> PROBLEM DESCRIPTION: All lines from the one containing "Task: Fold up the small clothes" through the final line of the listing below are to be retyped exactly; nothing else goes in the result.

> SUPPLIED DATA:
'''
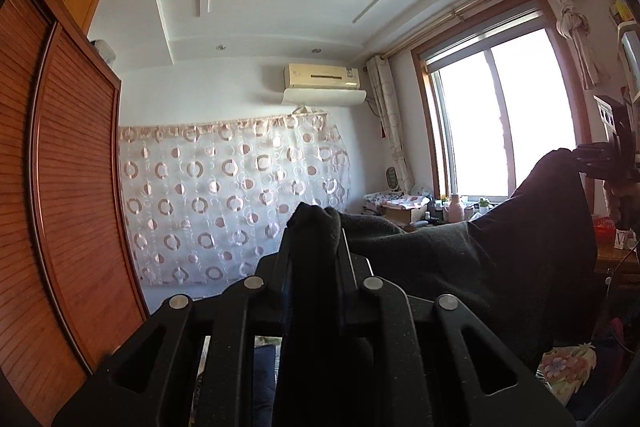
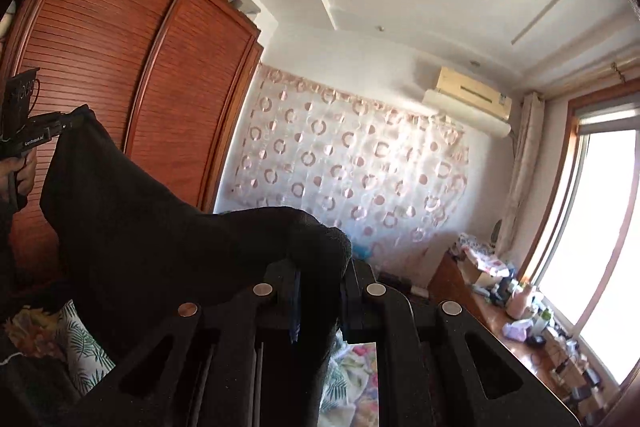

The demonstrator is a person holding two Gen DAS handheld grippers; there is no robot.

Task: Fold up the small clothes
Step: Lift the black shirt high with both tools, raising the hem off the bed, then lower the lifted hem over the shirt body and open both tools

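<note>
The dark charcoal knitted garment (image 1: 460, 259) hangs in mid-air, stretched between the two grippers — likely so it spreads flat before folding. The left gripper (image 1: 316, 223) has its fingers clamped on one bunched corner; the right gripper (image 2: 320, 259) pinches the other. Held level above the floral-printed bed cover (image 2: 356, 367), the cloth sags between them.

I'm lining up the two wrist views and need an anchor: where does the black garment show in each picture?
Left wrist view: the black garment runs from the left gripper at bottom centre up to the right gripper at the right edge.
Right wrist view: it stretches from bottom centre up to the left edge.
Shared landmark: the air conditioner above the circle-patterned curtain.
</note>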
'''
> THE ANSWER:
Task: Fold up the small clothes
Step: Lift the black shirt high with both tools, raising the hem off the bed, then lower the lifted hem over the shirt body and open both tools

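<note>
The dark charcoal knitted garment (image 1: 460, 259) hangs in mid-air, stretched between the two grippers — likely so it spreads flat before folding. The left gripper (image 1: 316, 223) has its fingers clamped on one bunched corner; the right gripper (image 2: 320, 259) pinches the other. Held level above the floral-printed bed cover (image 2: 356, 367), the cloth sags between them.

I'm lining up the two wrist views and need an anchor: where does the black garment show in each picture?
Left wrist view: the black garment runs from the left gripper at bottom centre up to the right gripper at the right edge.
Right wrist view: it stretches from bottom centre up to the left edge.
Shared landmark: the air conditioner above the circle-patterned curtain.
</note>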

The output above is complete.